Autograd

Question 1: Appreciating autograd

Consider the following function:

\[ f(x) = x^2 + 3x + 2 \]

As well as the function \(g(x) = f(f(f(x)))\)

Calculate the gradient of both functions at point \(x = 2\).

Question 2: Approximating functions with gradients

The defining feature of the gradient is that it allows us to approximate the function locally by a linear function.

I.e., for some value \(x^*\), we know for very small \(\delta\), that

\[ f(x^* + \delta) \approx f(x^*) + f'(x^*) \cdot \delta \]

Plot the function from earlier as well as the local linear approximation at \(x = 2\) using ggplot2.

Hint

To do so, follow these steps:

  1. Create a sequence with 100 equidistant values between -4 to 4 using torch_linspace().
  2. Create the true function values at these points using the function from exercise 1.
  3. Approximate the function using the formula \(f(x^* + \delta) \approx f(x^*) + f'(x^*) \cdot \delta\).
  4. Create a data.frame with columns x, y_true, y_approx.
  5. Use ggplot2 to plot the function and its linear approximation.

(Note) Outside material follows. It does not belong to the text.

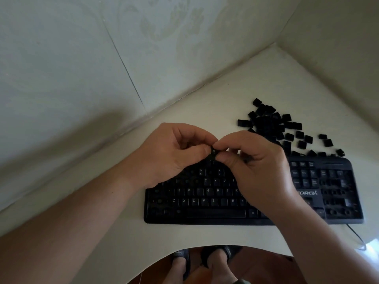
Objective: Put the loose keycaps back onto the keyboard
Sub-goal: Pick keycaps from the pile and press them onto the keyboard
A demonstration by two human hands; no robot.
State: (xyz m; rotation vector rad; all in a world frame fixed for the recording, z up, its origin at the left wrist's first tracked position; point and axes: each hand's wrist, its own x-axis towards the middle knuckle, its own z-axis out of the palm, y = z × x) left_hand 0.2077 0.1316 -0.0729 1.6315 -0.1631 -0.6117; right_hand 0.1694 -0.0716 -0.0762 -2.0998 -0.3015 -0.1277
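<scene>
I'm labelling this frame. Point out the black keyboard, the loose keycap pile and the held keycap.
Black keyboard (pixel 205 219): head view, front edge.
Loose black keycap pile (pixel 266 125): head view, pile's middle.
Held black keycap (pixel 213 152): head view, visible face.

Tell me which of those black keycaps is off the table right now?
The keycap pinched between the fingertips of the left hand and right hand, above the keyboard. The others lie in a pile behind it.

Both hands are meeting above the black keyboard (pixel 205 201); the left hand (pixel 170 154) and the right hand (pixel 256 160) are pinching one small black keycap (pixel 213 151) between their fingertips. A heap of loose keycaps (pixel 274 128) is lying on the white table (pixel 225 95) at two o'clock from the hands.
</scene>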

Question 3: Look ma, I made my own autograd function

In this exercise, we will build our own, custom autograd function. While you might rarely need this in practice, it still allows you to get a better understanding of how the autograd system works. There is also a tutorial on this on the torch website.

To construct our own autograd function, we need to define:

  1. The forward pass:
    • How to calculate outputs from input
    • What to save for the backward pass
  2. The backward pass:
    • How to calculate the gradient of the output with respect to the input

The task is to re-create the ReLU activation function, which is a common activation function in neural networks and which is defined as:

\[ \text{ReLU}(x) = \max(0, x) \]

Note that strictly speaking, the ReLU function is not differentiable at \(x = 0\) (but a subgradient can be used instead). The derivative/subgradient of the ReLU function is:

\[ \text{ReLU}'(x) = \begin{cases} 1 & \text{if } x > 0 \\ 0 & \text{if } x \leq 0 \\ \end{cases} \]

In torch, a custom autograd function can be constructed using autograd_function() and it accepts arguments forward and backward which are functions that define the forward and backward pass: They both take as first argument a ctx, which is a communication object that is used to save information during the forward pass to be able to compute the gradient in the backward pass (e.g. for \(f(x) = x * a\), to calculate the gradient of \(f\) with respect to \(a\) we need to know the input value \(x\)). The return value of the backward pass should be a list of gradients with respect to the inputs. To check whether a gradient for an input is needed (has requires_grad = TRUE), you can use ctx$needs_input_grad which is a named list with boolean values for each input.

The backward function additionally takes a second argument grad_output, which is the gradient of the output: E.g., if our function is \(f(x)\) and we calculate the gradient of \(g(x) = h(f(x))\), then grad_output is the derivative of \(g\) with respect to its input, evaluated at \(f(x)\). This is essentially the chain rule: \(\frac{\partial g}{\partial x} = \frac{\partial h}{\partial f} \cdot \frac{\partial f}{\partial x}\).

Fill out the missing parts (...) in the code below.

relu <- autograd_function(
  forward = function(ctx, input) {
    mask <- ...
    output <- torch_where(mask, ...)
    ctx$save_for_backward(mask)
    output
  },
  backward = function(ctx, grad_output) {
    grads <- list(input = NULL)
    if (ctx$needs_input_grad$input) {
      mask <- ctx$saved_variables[[1]]
      grads$input <- ...
    }
    grads
  }
)

To check that it’s working, use the code below (with your relu instead of nnf_relu) and check that the results are the same.

x <- torch_tensor(-1, requires_grad = TRUE)
(nnf_relu(x)^2)$backward()
x$grad
torch_tensor
 0
[ CPUFloatType{1} ]
x$grad$zero_()
torch_tensor
 0
[ CPUFloatType{1} ]
x <- torch_tensor(3, requires_grad = TRUE)
(nnf_relu(x)^2)$backward()
x$grad
torch_tensor
 6
[ CPUFloatType{1} ]